In the UK, we think about and discuss the weather a lot. I have various theories as to why we do this, but I guess it is mostly because we have quite a lot of weather. Fortunately, we tend not to have extremes of heat or cold and the likes of hurricanes are almost unknown. However, the nature of our geography means that our weather is very changeable and unpredictable; weather forecasts are notoriously inaccurate and making plans based on future weather is often foolish.

The bigger climatic picture should be easier to handle. We do have four distinct seasons …

I got thinking about this topic the other day, when I was pondering the competitions run by my camera club in the coming year. One of the themes is “The Seasons”. I now have an idea for a picture to depict the passing of the seasons – though I am still open to suggestions. This got me wondering when the seasons officially start and finish.

From an astronomical point of view, the seasons are quite well defined. The Earth is tilted on its axis, so there is a particular time of year when each hemisphere gets the maximum amount of sunlight – i.e. the longest day, the Summer Solstice. This occurs around 21 June for the Northern hemisphere. Similarly, the shortest day is six months later; the Winter Solstice occurs on about 21 December. Midway between the solstices are points when day and night are exactly the same length – the equinoxes, which occur on or about 21 March and 21 September. It is generally accepted that the solstices and equinoxes define the mid-points of each season. As they are each considered to be three months long, working out the approximate start and end dates should be simple enough. But it really is not that straightforward.

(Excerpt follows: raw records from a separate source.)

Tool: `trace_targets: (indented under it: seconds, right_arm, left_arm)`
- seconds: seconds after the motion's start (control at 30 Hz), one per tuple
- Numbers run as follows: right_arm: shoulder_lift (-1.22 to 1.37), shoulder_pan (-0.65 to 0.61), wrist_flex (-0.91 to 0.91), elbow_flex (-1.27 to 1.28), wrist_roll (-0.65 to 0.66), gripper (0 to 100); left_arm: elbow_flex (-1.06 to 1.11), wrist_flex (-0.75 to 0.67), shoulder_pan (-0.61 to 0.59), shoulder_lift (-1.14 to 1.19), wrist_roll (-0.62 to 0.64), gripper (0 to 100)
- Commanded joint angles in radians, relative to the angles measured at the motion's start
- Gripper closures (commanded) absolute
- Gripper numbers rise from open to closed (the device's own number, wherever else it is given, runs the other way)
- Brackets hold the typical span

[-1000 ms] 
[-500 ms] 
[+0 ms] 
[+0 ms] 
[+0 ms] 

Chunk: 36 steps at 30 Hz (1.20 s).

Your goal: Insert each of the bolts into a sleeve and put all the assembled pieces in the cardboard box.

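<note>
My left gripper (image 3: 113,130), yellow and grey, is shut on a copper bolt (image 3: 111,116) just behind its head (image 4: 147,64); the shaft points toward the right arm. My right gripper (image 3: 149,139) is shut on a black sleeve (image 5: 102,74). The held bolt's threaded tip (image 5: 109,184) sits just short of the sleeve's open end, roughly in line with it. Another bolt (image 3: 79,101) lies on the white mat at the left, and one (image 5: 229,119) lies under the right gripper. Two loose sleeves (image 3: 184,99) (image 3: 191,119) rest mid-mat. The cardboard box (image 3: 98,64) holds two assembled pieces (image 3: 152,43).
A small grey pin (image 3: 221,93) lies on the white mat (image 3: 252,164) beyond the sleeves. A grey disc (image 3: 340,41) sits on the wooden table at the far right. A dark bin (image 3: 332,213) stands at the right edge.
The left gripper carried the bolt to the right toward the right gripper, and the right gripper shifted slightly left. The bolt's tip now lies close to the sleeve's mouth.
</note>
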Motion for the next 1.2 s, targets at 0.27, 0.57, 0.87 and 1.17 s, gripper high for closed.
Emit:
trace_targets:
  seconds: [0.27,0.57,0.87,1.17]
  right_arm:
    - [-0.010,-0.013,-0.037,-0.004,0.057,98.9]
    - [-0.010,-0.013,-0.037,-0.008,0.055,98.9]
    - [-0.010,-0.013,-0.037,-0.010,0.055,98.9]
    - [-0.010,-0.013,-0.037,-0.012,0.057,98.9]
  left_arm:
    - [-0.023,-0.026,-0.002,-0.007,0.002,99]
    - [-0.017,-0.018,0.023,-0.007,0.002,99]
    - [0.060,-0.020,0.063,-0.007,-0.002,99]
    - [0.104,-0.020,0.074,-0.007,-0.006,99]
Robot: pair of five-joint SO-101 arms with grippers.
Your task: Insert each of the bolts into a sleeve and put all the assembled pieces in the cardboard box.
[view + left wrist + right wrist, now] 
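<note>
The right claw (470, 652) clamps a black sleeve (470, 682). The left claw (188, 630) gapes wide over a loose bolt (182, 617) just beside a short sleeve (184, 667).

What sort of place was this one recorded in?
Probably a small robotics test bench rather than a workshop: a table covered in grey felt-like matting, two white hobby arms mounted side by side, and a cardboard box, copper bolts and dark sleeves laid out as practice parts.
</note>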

In different countries, the idea of when Summer vacations should be taken varies. In the Nordic countries they start early, often taking vacation in June. I can imagine that, after a long dark Winter, it is natural to grab Summer at the earliest opportunity. [Also, Nordic people have a certain child-like impatience. They open Christmas presents on Christmas Eve, for example. This is just my opinion …]. In the US, school Summer breaks begin in early July and they are returning about now. In the UK and most European countries, school breaks start in late July and finish in early September.

So, is there a “logical” time to regard it as officially summertime? I believe that the UK/Europe approach makes most sense. Although the solstice/equinox dates define the mid-points of the seasons astronomically, they do not really do so meteorologically. This is because the Earth has enormous thermal mass and takes a long time to heat up and cool down. It seems more reasonable to regard the solstice/equinox dates as the start of each season. That really seems to fit in with the weather.

So, I guess it is very much Summer now, which might explain why there are gray clouds and light rain …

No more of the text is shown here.